_ASSIGNMENT_
Here the whole listing must be retyped exactly, with no line omitted.

_AVAILABLE DATA_
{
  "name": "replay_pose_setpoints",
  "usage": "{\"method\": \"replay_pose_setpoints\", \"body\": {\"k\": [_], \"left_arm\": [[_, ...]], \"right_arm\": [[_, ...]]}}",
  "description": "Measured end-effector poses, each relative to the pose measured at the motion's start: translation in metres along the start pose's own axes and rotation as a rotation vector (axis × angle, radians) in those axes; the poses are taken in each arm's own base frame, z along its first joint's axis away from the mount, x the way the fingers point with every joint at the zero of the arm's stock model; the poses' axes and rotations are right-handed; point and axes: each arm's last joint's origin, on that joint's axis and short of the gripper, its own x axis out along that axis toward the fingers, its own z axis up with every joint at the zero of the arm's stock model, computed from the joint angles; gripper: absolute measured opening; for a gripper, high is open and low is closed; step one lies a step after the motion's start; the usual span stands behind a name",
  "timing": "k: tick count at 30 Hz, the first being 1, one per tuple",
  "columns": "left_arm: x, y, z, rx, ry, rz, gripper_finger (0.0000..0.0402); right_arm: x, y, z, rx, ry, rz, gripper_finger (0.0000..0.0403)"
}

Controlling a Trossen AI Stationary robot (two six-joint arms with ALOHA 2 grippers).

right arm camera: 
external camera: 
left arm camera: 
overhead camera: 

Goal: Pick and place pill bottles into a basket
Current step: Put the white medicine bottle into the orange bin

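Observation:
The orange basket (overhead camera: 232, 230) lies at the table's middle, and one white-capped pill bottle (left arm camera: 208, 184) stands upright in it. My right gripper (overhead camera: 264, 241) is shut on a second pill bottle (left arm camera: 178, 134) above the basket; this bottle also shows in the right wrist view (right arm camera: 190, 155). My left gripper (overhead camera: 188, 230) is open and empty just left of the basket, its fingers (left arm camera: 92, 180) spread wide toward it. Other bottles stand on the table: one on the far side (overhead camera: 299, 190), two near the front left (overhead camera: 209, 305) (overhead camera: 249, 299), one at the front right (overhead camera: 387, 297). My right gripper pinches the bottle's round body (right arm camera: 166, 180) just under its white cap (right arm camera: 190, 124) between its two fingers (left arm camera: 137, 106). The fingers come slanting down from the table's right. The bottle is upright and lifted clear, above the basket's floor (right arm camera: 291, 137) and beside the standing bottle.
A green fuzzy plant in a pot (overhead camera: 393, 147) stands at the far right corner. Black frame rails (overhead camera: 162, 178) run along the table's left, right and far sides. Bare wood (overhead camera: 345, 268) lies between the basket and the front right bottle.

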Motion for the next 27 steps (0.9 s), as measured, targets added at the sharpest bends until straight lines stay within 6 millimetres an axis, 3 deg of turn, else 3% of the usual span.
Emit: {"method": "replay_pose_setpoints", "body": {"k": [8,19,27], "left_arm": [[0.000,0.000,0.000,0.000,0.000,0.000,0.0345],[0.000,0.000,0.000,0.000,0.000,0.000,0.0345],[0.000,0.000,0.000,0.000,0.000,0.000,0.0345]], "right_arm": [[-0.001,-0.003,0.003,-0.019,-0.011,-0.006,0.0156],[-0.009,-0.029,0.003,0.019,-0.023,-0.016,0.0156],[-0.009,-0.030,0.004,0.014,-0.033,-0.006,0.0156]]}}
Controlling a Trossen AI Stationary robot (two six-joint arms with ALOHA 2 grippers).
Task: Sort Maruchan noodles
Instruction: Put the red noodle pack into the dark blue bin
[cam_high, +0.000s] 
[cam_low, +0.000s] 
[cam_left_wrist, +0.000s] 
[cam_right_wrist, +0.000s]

_EXERCISE RESPONSE_
{
  "name": "replay_pose_setpoints",
  "usage": "{\"method\": \"replay_pose_setpoints\", \"body\": {\"k\": [_], \"left_arm\": [[_, ...]], \"right_arm\": [[_, ...]]}}",
  "description": "Measured end-effector poses, each relative to the pose measured at the motion's start: translation in metres along the start pose's own axes and rotation as a rotation vector (axis × angle, radians) in those axes; the poses are taken in each arm's own base frame, z along its first joint's axis away from the mount, x the way the fingers point with every joint at the zero of the arm's stock model; the poses' axes and rotations are right-handed; point and axes: each arm's last joint's origin, on that joint's axis and short of the gripper, its own x axis out along that axis toward the fingers, its own z axis up with every joint at the zero of the arm's stock model, computed from the joint angles; gripper: absolute measured opening; for a gripper, high is open and low is closed; step one lies a step after the motion's start; the usual span stands behind a name",
  "timing": "k: tick count at 30 Hz, the first being 1, one per tuple",
  "columns": "left_arm: x, y, z, rx, ry, rz, gripper_finger (0.0000..0.0402); right_arm: x, y, z, rx, ry, rz, gripper_finger (0.0000..0.0403)"
}

Controlling a Trossen AI Stationary robot (two six-joint arms with ALOHA 2 grippers).

right arm camera: 
external camera: 
left arm camera: 
overhead camera: 

Goal: Pick and place pill bottles into a basket
Current step: Put the white medicine bottle into the orange bin

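Observation:
The orange basket (overhead camera: 232, 230) lies at the table's middle, and one white-capped pill bottle (left arm camera: 208, 184) stands upright in it. My right gripper (overhead camera: 264, 241) is shut on a second pill bottle (left arm camera: 178, 134) above the basket; this bottle also shows in the right wrist view (right arm camera: 190, 155). My left gripper (overhead camera: 188, 230) is open and empty just left of the basket, its fingers (left arm camera: 92, 180) spread wide toward it. Other bottles stand on the table: one on the far side (overhead camera: 299, 190), two near the front left (overhead camera: 209, 305) (overhead camera: 249, 299), one at the front right (overhead camera: 387, 297). My right gripper pinches the bottle's round body (right arm camera: 166, 180) just under its white cap (right arm camera: 190, 124) between its two fingers (left arm camera: 137, 106). The fingers come slanting down from the table's right. The bottle is upright and lifted clear, above the basket's floor (right arm camera: 291, 137) and beside the standing bottle.
A green fuzzy plant in a pot (overhead camera: 393, 147) stands at the far right corner. Black frame rails (overhead camera: 162, 178) run along the table's left, right and far sides. Bare wood (overhead camera: 345, 268) lies between the basket and the front right bottle.
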
Motion for the next 27 steps (0.9 s), as measured, targets added at the sharpest bends until straight lines stay within 6 millimetres an axis, 3 deg of turn, else 3% of the usual span.
Emit: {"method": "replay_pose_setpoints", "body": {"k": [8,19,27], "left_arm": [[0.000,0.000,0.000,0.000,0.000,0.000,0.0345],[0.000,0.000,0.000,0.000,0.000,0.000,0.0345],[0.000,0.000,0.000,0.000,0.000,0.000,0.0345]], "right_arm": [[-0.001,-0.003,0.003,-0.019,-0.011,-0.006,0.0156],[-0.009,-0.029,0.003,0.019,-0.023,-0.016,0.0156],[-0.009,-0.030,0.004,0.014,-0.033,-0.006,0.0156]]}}
Controlling a Trossen AI Stationary robot (two six-joint arms with ALOHA 2 grippers).
Task: Sort Maruchan noodles
Instruction: Put the red noodle pack into the dark blue bin
[cam_high, +0.000s] 
[cam_low, +0.000s] 
[cam_left_wrist, +0.000s] 
[cam_right_wrist, +0.000s]

Nothing else is part of this answer.